The use of soluble support material lifts one of the biggest barriers in designing for Additive Manufacturing (AM), which is the generation of complex structures and embedded channels within parts. Soluble 3D Printing Support Structures are designed to dissolve in a wash station, leaving only the model material behind.
For context, the “wash station” that I’m referring to represents any circulation tank system which involves submerging a printed part in a heated bath with a specific amount of added cleaning solution.
The cleaning process is naturally very slow, and it’s not that easy figuring out how much time it will take to clean your specific part. Unfortunately there is no tried-and-trusted method you can follow to accurately determine wash times for parts. You can make very broad estimates, but there are many factors that are constantly at play that could affect the dissolving process. The ones we’ll cover in this blog include:
- Wash station temperature
- Part complexity
- Support structure type (Basic, sparse, box, surround, SMART)
- Support structure density in relation to model
Wash Station Temperature
Wash station temperatures are set according to the support material used in the printing process. Stratasys offers documentation regarding FDM support removal on their website. The full document can be found here. The document includes a table showing the recommended temperatures for cleaning parts with each type of support material:
Take a look at this part:
Looking at this part, it’s evident that there shouldn’t be that much 3D Printing Support Structures in the first place, meaning the wash time will be very short. But if we look at the part a little closer, we can see that may not be the case:
Every single one of these small channels will be filled with support material during the printing process:
These support structures track the inner surfaces of the channels all the way through the part. Channels like these take a lot longer to clean out, as they don’t get as much exposure to the wash solution. As I mentioned before, there is no accurate way of determining wash times, but from my experience with printing parts like these, I would expect at least a 6-hour cleaning process.

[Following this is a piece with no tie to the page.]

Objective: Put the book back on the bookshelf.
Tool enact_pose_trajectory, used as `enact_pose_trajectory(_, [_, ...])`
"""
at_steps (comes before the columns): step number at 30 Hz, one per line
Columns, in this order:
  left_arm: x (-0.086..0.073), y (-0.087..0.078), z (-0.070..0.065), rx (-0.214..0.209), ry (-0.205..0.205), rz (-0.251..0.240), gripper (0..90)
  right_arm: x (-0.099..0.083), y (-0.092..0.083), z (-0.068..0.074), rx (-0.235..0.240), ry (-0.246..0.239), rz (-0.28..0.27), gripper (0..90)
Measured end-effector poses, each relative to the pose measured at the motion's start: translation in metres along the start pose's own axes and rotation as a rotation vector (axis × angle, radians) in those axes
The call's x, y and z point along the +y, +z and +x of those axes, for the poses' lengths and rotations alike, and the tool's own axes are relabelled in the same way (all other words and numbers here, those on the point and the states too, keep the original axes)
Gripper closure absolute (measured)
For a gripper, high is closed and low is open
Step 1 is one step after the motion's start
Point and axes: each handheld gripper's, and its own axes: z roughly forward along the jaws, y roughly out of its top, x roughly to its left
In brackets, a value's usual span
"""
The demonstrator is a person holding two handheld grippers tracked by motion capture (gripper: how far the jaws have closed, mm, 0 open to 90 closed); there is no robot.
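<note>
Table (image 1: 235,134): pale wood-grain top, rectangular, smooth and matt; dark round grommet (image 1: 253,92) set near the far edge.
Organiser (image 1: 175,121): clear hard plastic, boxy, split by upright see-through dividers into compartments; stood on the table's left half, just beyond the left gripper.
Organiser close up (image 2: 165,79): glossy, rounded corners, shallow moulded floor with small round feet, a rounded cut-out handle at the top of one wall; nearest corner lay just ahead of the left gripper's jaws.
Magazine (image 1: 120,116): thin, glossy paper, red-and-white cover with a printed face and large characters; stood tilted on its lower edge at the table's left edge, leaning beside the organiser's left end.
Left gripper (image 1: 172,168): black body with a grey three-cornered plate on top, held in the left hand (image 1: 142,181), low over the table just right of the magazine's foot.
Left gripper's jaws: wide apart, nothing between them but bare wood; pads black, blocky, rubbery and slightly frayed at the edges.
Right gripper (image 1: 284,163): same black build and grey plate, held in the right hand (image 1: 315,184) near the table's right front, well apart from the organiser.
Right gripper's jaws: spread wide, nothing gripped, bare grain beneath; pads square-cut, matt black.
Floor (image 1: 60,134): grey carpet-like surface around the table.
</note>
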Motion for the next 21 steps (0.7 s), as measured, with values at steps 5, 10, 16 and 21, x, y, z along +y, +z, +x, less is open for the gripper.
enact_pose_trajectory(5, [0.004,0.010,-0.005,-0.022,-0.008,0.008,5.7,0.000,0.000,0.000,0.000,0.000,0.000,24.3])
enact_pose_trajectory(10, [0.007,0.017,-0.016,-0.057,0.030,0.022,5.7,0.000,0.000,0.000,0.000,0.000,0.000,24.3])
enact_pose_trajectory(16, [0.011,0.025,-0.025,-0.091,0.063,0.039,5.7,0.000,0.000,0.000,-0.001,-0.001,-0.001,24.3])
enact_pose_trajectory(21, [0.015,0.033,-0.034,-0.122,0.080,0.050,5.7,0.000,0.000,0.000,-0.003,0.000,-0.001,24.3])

Now lets look at this next part:
A part like this doesn’t have any super intricate features that require concealed support placement. The wash solution can chew away at the structures relatively easily, meaning the total wash time is significantly decreased.
This specific part took about 2.5 hours to clean.
Part complexity is the biggest factor when determining wash times, but it’s not the only factor. The next thing to take a look at is the type of 3D Printing Support Structures used for the printing process.
Types of 3D Printing Support Structures
3D Printing Support Structures are generated by software but is based on user input. There are a few options available for support generation, mainly “sparse”, “surround”, and “SMART”. A few other structure types exist as well, such as “basic” and “box”, which are variations of “sparse” and “surround” respectively.
- Sparse support uses the simplest support generation method to build structures based on layer overhang. Overhang angle is different for every printer, but the average tends to be around 45 degrees.
- Surround support engulfs the entire model within a support shell in order to maintain stability during the printing process. This type of structure is great for parts that are tall and have small surface areas.
- SMART support uses a series of optimization algorithms to determine the best possible support generation while using the least amount of material. It’s the best option for most 3D printing applications, and is set as the default support type in GrabCAD Print.
SMART supports take the least time to dissolve, purely due to their material optimisation. Surround supports, on the other hand, take the most time to dissolve, as they engulf the entire part with support material. A good example of this can be seen below:
You can probably infer which of these parts will have a shorter wash time. I highlighted a layer of the part to show the toolpaths for each print job. Notice how the toolpaths for Surround support structure look more dense than the SMART support? This leads into the next factor for determining wash times.
Support Structure Density
Looking at the image above one more time, you can see a significant difference in the densities of material that is being laid down for each layer. SMART supports are “lighter”, whereas Surround supports are a lot “heavier”. These densities cannot be changed in GrabCAD Print, however can be manipulated using Insight. Insight’s toolpath customisation parameters allow you to set distances between parallel and adjacent contours and rasters. It’s not a perfect compensation strategy to reduce wash time, but the availability is there nonetheless.
For most applications, leaving parts to wash for around 3 to 4 hours (with the recommended temperature) does the trick. However, there are some cases where the amount of support material being used can be drastically decreased with a quick part reorientation or change of support type. The key is to understand the behaviour of soluble support material and part geometry. Of course, every printing application has a unique purpose, but knowing some of the information stated in this blog, you might be able to clean your parts and implement them faster than before.